Figure 6. Non-metric multidimensional scaling representing the similarity between all samples base in community composition (relative abundances). Day versus night grouping was statistically supported; however, no seasonal pattern was detected.
Table 2. OTUs contributing the most to the difference between day and night samples (average dissimilarity = 35.71).
After standardization by the total and square root transformation, K-R Clustering showed that the maximum improvement in R occurred between 3 and 4 clusters (Figure 7A). The defined groups coincided with the four defined clusters by hierarchical group average method (Figure 7B). The nMDS analyses reflected a seasonal cycle based in those four clusters (Figure 7C), corresponding to seasonal hydrographic regimes: winter deep mixing and bloom (February to April; spring bloom happened in February, Figure 1), spring (May to July; coincident with the largest zooplankton biomass), summer stratification (August and September) and fall mixing event (November and December; post-hurricane Joaquin). Environmental variables (MLD, PP and Chla) showed high correlation with the nMDS ordination and grouping (Pearson ρ = 0.458; p < 0.005). ANOSIM analyses showed high significance for the four groups (p < 0.001) meanwhile it resulted in non-significant grouping of Day/Night (p > 0.25). A mantel test comparing the community composition with measured vertical particle flux measured at BATS (RELATE procedure) showed a statistical correlation between both similarity matrices (ρ = 0.348; p < 0.001). A direct correlation between zooplankton biomass (measured during the day, during the night, or the average of both) did not result in significant correlations when compared with the exported total mass. The raw data for the vertical flux can be found in the Supplementary File S1 in Supplementary Table S4.
Figure 7. Clustering and nMDS after Hellinger transformation, based on Bray–Curtis similarity. The k-R non-hierarchical clustering shows the maximum increment in the R statistic at K = 4, with R > 0.8 (A). The addition of subsequent clusters had a smaller effect on the R, and did not result in ecologically meaningful clusters. In (B), group average clustering showed four clusters (in colors) matching those detected by the non-hierarchical clustering. In (C), the nMDS organized the samples reflecting the seasonality based in the community composition. Colors match the clusters detected by the previous approaches (A,B). The overlay represents Pearson correlations between the three environmental parameters and the spatial ordination of the samples.

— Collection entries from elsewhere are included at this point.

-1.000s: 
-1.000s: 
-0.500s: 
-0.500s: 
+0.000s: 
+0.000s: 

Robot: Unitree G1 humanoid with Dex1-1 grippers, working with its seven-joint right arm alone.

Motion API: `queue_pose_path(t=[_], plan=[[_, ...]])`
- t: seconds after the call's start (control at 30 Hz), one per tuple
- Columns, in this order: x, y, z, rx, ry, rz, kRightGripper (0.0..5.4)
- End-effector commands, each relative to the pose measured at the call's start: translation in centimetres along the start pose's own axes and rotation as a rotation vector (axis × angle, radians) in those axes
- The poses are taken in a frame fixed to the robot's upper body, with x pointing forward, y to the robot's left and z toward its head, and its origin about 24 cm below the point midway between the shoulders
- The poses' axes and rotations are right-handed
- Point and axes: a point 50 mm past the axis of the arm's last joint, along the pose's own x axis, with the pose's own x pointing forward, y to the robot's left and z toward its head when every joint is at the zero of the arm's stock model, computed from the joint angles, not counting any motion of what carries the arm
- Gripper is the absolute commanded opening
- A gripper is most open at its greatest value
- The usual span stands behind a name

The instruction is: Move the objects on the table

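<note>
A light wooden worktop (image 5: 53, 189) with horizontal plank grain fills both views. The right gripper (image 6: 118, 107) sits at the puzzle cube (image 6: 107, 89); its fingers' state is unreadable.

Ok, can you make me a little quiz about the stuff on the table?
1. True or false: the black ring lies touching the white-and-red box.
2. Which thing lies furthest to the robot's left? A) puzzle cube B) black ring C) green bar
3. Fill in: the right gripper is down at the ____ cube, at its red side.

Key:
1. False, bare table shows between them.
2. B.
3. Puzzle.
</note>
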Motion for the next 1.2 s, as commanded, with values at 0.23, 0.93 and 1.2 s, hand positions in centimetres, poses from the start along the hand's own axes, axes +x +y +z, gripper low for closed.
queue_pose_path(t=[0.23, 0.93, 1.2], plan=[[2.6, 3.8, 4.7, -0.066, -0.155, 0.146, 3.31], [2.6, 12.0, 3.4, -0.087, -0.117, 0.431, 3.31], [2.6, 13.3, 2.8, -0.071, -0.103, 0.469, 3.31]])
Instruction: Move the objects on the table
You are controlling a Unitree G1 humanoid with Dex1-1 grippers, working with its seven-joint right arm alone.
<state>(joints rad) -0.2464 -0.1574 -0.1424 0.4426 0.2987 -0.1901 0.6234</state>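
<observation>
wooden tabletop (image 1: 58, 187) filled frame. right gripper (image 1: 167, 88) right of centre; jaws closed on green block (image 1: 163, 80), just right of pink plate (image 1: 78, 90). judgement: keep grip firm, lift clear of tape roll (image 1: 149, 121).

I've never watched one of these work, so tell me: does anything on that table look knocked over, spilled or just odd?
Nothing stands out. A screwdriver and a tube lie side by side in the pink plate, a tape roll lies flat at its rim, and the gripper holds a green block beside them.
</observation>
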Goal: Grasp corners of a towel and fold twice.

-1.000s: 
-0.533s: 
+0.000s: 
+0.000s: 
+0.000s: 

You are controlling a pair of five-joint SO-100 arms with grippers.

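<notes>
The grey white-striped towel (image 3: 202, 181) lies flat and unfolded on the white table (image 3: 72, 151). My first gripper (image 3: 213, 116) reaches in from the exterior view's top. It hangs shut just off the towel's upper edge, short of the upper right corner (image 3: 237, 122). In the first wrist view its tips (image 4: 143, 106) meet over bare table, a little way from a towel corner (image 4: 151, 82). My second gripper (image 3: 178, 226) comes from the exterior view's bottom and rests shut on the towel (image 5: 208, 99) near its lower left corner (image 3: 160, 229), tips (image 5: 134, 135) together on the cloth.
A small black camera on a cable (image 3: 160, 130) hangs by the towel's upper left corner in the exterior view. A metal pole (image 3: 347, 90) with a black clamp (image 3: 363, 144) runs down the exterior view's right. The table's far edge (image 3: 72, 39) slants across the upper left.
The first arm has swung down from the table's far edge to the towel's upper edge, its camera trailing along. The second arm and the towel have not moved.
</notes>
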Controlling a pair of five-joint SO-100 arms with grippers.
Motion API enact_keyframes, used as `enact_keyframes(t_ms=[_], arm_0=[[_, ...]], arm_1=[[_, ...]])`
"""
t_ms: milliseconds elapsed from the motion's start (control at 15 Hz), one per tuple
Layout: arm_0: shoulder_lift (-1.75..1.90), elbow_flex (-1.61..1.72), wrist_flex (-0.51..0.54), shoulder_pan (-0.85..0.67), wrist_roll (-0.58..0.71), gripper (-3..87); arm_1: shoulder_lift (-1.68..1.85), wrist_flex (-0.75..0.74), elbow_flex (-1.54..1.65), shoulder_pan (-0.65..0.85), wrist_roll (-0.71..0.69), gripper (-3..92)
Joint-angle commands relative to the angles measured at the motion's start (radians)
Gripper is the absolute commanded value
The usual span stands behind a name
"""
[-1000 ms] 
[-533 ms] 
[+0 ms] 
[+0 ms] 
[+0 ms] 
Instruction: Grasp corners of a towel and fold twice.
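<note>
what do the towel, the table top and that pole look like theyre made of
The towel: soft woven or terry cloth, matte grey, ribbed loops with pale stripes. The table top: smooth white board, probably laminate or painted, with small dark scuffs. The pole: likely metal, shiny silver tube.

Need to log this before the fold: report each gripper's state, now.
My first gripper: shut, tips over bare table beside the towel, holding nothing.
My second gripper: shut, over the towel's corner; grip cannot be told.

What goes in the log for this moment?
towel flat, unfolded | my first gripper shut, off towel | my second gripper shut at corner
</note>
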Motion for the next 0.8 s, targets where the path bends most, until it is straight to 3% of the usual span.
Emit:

SIMPER analyses between the four groups (Table 3) indicate that the transitions between seasons were due to many OTUs, each contributing at the most 1 to 2% to the dissimilarity between seasons (detailed results in Supplementary Table S5 in Supplementary File S1). Taxonomic assignment by BLAST gave a wide range of IDs, from several phyla, covering both holoplankton to meroplankton. The deep mixing and spring bloom to late spring transition was marked by the increase of Eucalanoidea (2 OTUs) and Calanidae copepods, with a decrease of winter taxa such as appendicularians, euphausiidae and Pleuromamma sp. Toward the summer, Poecilostomatoid copepods, and Acartia longiremis increased their relative abundances, meanwhile during the fall there is an increase of an Eumalacostraca and an OTU belonging to the Euchaetidae/Aetideidae clade. The transition to the winter is again characterized by increases in an appendicularian, Pleuromamma sp. and Euphausiidae, and a decrease in the groups dominant in summer and fall. Similarity within groups were caused mostly by the most abundant OTUs (especially 1, 2, 3, 5, 6, 7, 9, and 11). Some other taxa were, however, typical of only one or two of the groups, such as Poecilostomatoid (OTU 18) for the summer and the unknown Eumalacostraca (OTU 15) in the fall. In case of Eucalanoidea, it was possible to appreciate a gradual decrease in their relative contribution to the groups, with a maximum in spring, decreasing toward the summer and fall.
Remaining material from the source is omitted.